* EXERCISE DETAILS
A word-for-word restatement of every record is required.

Dataset entries:
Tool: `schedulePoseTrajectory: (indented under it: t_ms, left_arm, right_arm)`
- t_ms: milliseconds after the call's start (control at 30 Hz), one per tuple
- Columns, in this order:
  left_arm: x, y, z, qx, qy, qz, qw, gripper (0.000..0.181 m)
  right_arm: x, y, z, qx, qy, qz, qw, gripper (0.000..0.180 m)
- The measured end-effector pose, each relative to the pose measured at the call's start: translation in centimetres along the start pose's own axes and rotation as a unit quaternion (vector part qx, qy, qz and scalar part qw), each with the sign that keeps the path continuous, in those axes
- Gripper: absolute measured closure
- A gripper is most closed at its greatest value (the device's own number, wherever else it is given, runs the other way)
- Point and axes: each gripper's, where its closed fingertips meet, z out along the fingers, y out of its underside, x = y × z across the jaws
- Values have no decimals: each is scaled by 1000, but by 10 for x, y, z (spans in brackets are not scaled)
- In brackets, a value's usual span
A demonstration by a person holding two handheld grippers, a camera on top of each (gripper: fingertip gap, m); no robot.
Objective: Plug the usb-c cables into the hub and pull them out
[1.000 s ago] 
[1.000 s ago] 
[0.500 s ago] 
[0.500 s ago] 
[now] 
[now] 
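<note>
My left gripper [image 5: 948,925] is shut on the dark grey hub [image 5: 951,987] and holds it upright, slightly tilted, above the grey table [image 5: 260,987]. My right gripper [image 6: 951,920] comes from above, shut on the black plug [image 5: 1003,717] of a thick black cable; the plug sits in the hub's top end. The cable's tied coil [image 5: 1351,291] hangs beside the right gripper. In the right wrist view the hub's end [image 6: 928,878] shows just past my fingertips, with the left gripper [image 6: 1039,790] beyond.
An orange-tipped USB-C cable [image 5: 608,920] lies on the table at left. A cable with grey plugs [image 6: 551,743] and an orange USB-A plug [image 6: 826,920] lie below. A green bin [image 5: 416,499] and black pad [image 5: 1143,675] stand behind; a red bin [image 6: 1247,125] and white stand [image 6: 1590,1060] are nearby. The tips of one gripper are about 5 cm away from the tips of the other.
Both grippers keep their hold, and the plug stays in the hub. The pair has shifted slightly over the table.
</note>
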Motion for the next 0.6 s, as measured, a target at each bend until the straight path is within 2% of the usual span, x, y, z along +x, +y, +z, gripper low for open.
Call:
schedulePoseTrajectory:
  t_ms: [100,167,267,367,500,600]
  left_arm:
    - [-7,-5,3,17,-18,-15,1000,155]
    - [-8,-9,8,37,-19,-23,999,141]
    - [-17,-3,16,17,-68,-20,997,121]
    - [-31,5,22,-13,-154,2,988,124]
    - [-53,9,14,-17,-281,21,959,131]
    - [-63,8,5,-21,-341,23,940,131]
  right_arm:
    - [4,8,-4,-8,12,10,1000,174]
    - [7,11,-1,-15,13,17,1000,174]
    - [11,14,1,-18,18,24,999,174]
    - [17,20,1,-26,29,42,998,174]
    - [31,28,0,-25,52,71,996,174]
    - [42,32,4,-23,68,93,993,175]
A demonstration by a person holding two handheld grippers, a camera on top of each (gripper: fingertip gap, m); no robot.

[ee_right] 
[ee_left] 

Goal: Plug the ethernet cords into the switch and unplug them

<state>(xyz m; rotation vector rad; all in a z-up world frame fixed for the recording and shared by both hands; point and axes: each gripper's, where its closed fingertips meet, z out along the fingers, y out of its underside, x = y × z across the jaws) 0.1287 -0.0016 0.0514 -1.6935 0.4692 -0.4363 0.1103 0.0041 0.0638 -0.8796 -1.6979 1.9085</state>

* ANSWER BELOW
Tool: `schedulePoseTrajectory: (indented under it: t_ms, left_arm, right_arm)`
- t_ms: milliseconds after the call's start (control at 30 Hz), one per tuple
- Columns, in this order:
  left_arm: x, y, z, qx, qy, qz, qw, gripper (0.000..0.181 m)
  right_arm: x, y, z, qx, qy, qz, qw, gripper (0.000..0.180 m)
- The measured end-effector pose, each relative to the pose measured at the call's start: translation in centimetres along the start pose's own axes and rotation as a unit quaternion (vector part qx, qy, qz and scalar part qw), each with the sign that keeps the path continuous, in those axes
- Gripper: absolute measured closure
- A gripper is most closed at its greatest value (the device's own number, wherever else it is given, runs the other way)
- Point and axes: each gripper's, where its closed fingertips meet, z out along the fingers, y out of its underside, x = y × z across the jaws
- Values have no decimals: each is scaled by 1000, but by 10 for x, y, z (spans in brackets are not scaled)
- In brackets, a value's usual span
A demonstration by a person holding two handheld grippers, a camera on top of each (gripper: fingertip gap, m); no robot.
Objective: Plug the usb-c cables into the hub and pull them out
[1.000 s ago] 
[1.000 s ago] 
[0.500 s ago] 
[0.500 s ago] 
[now] 
[now] 
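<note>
My left gripper [image 5: 948,925] is shut on the dark grey hub [image 5: 951,987] and holds it upright, slightly tilted, above the grey table [image 5: 260,987]. My right gripper [image 6: 951,920] comes from above, shut on the black plug [image 5: 1003,717] of a thick black cable; the plug sits in the hub's top end. The cable's tied coil [image 5: 1351,291] hangs beside the right gripper. In the right wrist view the hub's end [image 6: 928,878] shows just past my fingertips, with the left gripper [image 6: 1039,790] beyond.
An orange-tipped USB-C cable [image 5: 608,920] lies on the table at left. A cable with grey plugs [image 6: 551,743] and an orange USB-A plug [image 6: 826,920] lie below. A green bin [image 5: 416,499] and black pad [image 5: 1143,675] stand behind; a red bin [image 6: 1247,125] and white stand [image 6: 1590,1060] are nearby. The tips of one gripper are about 5 cm away from the tips of the other.
Both grippers keep their hold, and the plug stays in the hub. The pair has shifted slightly over the table.
</note>
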Motion for the next 0.6 s, as measured, a target at each bend until the straight path is within 2% of the usual span, x, y, z along +x, +y, +z, gripper low for open.
Call:
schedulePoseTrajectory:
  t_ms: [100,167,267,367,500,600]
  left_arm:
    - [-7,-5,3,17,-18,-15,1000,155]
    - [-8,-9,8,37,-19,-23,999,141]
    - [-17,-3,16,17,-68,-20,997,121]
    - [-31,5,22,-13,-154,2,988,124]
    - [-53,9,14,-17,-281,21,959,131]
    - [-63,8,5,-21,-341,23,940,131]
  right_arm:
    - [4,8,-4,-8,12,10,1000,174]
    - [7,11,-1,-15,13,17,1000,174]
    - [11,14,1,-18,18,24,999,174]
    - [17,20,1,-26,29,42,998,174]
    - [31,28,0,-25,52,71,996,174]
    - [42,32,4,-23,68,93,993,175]
A demonstration by a person holding two handheld grippers, a camera on top of each (gripper: fingertip gap, m); no robot.

[ee_right] 
[ee_left] 

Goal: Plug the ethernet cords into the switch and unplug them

<state>(xyz m; rotation vector rad; all in a z-up world frame fixed for the recording and shared by both hands; point and axes: each gripper's, where its closed fingertips meet, z out along the fingers, y out of its underside, x = y × z across the jaws) 0.1287 -0.0016 0.0514 -1.6935 0.4692 -0.4363 0.1103 0.0041 0.0638 -0.8796 -1.6979 1.9085</state>

This output has been written out in full.